数年前、日本でのこと。
ホルヘがスーパーでレジ袋一杯の買い物をし、その袋を自転車の前カゴに入れ、
駐輪場から出そうとしたら、袋の上に入れてあった玉子が落ちて2個ほど割れてしまった。
すると近くいた中年の主婦が、「(スーパーに)言えば替えてくれるわよ」と親切にも教えてくれた。
おそらく本当なのだろう。
お客様に愛される店になることを目指しているスーパーは、その程度のことならサービスでやってくれそうだ。
しかしホルヘは主婦にお礼は言ったものの、そのまま持ち帰った。
プラスチックのパックに入っているから汚れてもおらず、溶いて玉子焼きにでもすれば充分食べられる。
しかしそれよりも、自分のミスで割った玉子を替えてもらうことを潔しとしなかったからだ。
「替えてくれるわよ」の主婦は、そういうことを感じないのだろうか。
自分の過失を店のサービス精神でカバーしてもらうことを当然だと思っているようだ。
そして、こうした考えの人は意外に多い。
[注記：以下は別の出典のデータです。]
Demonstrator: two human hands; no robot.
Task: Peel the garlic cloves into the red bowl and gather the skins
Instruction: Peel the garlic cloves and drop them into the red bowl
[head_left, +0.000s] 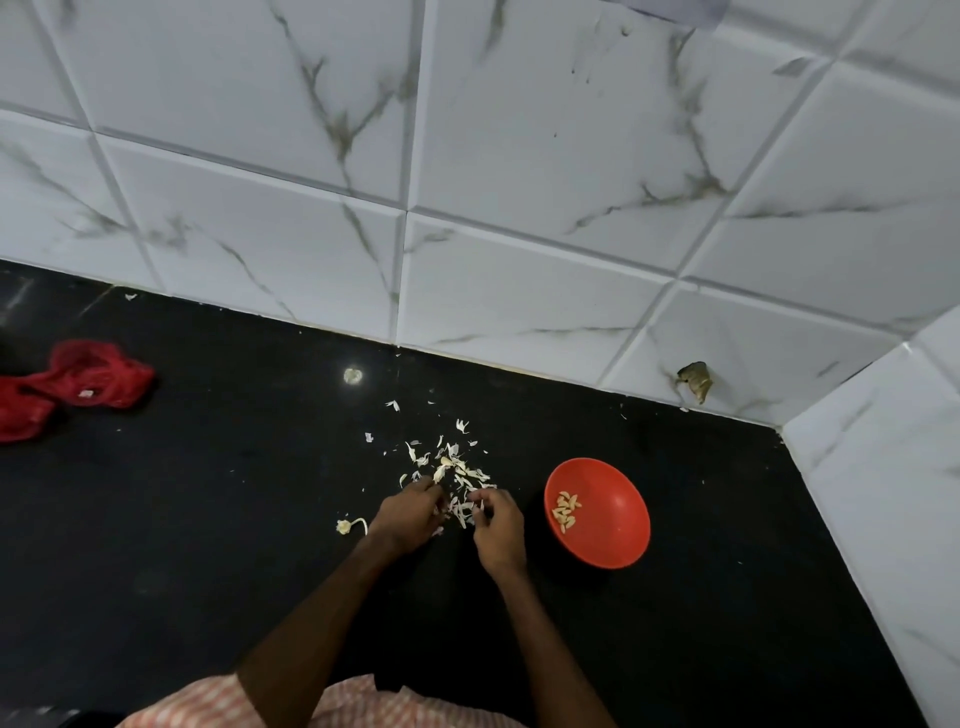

たぶん、お店のサービス過剰が原因だろう。
その点、アルゼンチンはシビアだ。
昨日、スーパーへ行きレジに並んでいると、ガシャンという音と、「アーッ」という声が聞こえた。
そちらへ目をやると、レジで支払いを済ませ出口へ向かっていた客の足元でワインボトルが割れていた。
レジ袋の底が破れて、ボトルが落ちたのだ。
すると店の人は、客のフォローはせずにモップで床のワインを拭き始めた。
客は、「店でくれた袋が破れたんだから、そっちの責任だ。別のワインをよこせ」と詰め寄るが、相手にしない。
「残念でしたね」という程度の反応しか示さない。結局、客は怒って帰って行った。
いくらなんでも、このケースは店に責任があり、新しいワインを渡すべきだと思う。
まだ店の中で、店が渡したレジ袋が破れたのだから。
しかし店側の言い分は、責任は袋にある。文句は袋を作った会社へ言え、ということらしい。
昨年からレジ袋は有料化されたが、その袋は行政が定めた緑色のものに統一されている。
燃やしても有害物質があまり出ない原料を使っているという。
つまり、店側はレジ袋を選べないのだ。
強制的に使わされている袋が原因で起きたトラブルの責任を、なぜ負わねばならないのか、ということらしい。
「お客様に愛される店」という発想からは程遠いが、たしかに理屈は合っている。
もっともこのスーパーは中国人経営なので、この理屈がアルゼンチンのものか中国のものか定かでない。